Capítulo 42

385 25 11
                                        

Hope on

Anteriormente naquela mesma noite antes da invasão....

" Estava bastante nervosa com todo risco que os meninos iriam correr nesse plano, nem me possibilito de pensar nas lesões ou mortes que pode ocorrer.

Minha ansiedade, meu coração acelerado, náuseas e tremores estava no meu interior, sensações péssimas me fizeram com que eu tivesse que sentar no sofá para tentar esforçar meu meu corpo à respirar direito.

Ao meu lado estava Montanha, me auxiliando em absolutamente tudo, ele sempre estava em alerta e não deixava eu fazer muitas coisas, um carinho paterno que nunca tive, era estímulos que ajudava a nossa relação entre pai e filha ficarem mais longas e duradouro.

Ele me disse que teve uma ordem direta, desejo, talvez clemencia do Lúcifer, para o mesmo ficar aqui comigo e me dar a proteção, defesa e apoio que eu mereço, porém o Montanha está com os nervos a flor da pele de tanto que meu humor muda, chega à ser engraçado ver sua cara confusa por meus pedidos.

Tentei várias vezes me distrair fazendo comida, limpando a casa, tricotando, assistindo série ou até mesmo conversando com as meninas por chamada de vídeo mas nada resolveu.

Ficar parada dentro de casa é um tédio, para piorar nada me animava ou ajudava a melhorar minha angustia, acho que só ficarei mais calma quando eu ver que todos estão bem e seguros aqui na minha frente.

Já desconfiei desse plano do Lúcifer várias vezes, até pensei que era apenas tudo loucura da minha mente, mas com a confirmação do mesmo só me deixou mais atenta as minhas teorias.

Achei muito estranho o fato dele querer ir logo na mesma fazenda em que perdeu o rastro do Lobão, isso me deixou inquieta, tentei arrancar algumas informações do Montanha só que ele dificulta e nunca fala nada, á não ser o necessário sobre o assunto..

Ha única coisa que eu ouvi ele dizer com convicção foi uma senha que eu deveria decorar , para eu fazer bastante comida e depois guarda-las em Tupperwares.

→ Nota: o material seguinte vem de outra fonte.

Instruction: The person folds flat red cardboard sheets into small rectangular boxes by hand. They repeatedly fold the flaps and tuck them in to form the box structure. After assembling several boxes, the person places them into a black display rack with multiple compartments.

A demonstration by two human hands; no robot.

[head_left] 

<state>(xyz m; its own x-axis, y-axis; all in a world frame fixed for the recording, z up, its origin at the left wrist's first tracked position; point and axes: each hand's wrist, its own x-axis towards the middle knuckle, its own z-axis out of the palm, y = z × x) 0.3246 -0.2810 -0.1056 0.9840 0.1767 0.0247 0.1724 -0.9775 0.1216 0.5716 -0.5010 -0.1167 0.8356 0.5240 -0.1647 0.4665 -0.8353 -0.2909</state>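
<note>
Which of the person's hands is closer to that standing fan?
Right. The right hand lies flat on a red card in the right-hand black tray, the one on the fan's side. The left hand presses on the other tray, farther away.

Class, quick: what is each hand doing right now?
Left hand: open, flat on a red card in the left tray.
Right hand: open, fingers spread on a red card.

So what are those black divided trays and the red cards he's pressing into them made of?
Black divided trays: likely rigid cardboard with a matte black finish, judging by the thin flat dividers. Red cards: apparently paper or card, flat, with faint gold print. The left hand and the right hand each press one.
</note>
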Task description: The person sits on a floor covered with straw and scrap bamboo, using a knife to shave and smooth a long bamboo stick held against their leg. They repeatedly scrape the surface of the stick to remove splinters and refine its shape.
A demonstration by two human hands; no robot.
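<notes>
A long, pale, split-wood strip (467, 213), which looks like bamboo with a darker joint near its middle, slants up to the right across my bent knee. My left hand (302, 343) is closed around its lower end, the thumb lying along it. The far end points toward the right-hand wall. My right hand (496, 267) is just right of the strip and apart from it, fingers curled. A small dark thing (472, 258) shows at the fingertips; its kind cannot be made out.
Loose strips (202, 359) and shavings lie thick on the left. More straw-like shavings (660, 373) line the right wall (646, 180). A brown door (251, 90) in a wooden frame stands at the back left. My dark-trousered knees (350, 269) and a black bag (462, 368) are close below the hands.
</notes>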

Como meu corpo estava elétrico, fui para a cozinha, cozinhei um papelão de macarrão com bacon, presunto, mussarela e cheddar, dividi em travessas grande, tampei todas com papel filme, encaixei as tampas nas Tupperwares, entreguei para o mesmo Richard que saiu levando tudo consigo.

Sim o Montanha exigiu que eu chamasse ele assim, palavras dele que uma filha tende á chamar o pai de "papai" ou pelo nome, claro que nesse momento me derramei em lagrimas, mal conseguia falar ou me movimentar, porque sentir algo que jamais achei que puderá ganhar é inacreditável, mas posso dizer com toda certeza que tenho Um Pai.

Como eu estava exausta, com sono, sentindo pontadas em minha barriga e desconfortos em minhas costas, resolvi sair da sala e ir descansar no quarto. Subi as escadas devagar pelas dores em meu corpo, quando pisei no último degrau, abaixo um pouco minha coluna, respirando fundo várias vezes.

Que caralhos de dor insuportável!

Me levantei, ajeitando minha roupa, vou indo rapidamente para meu quarto, querendo apenas um pouco de sossego. Acho que não faria mal se eu dormir um pouco, me deitei na cama, arrumei a colcha, me embrulhei, fechei os olhos e dormir.

Pobre engano meu por achar que estaria abrigada e que dormir me faria bem. Depois de horas de sono acordei mais disposta vendo a escuridão da noite explandir pelo quarto, sentei na cama passando a mão em minha barriga percebendo que meus bebês estava com soluços.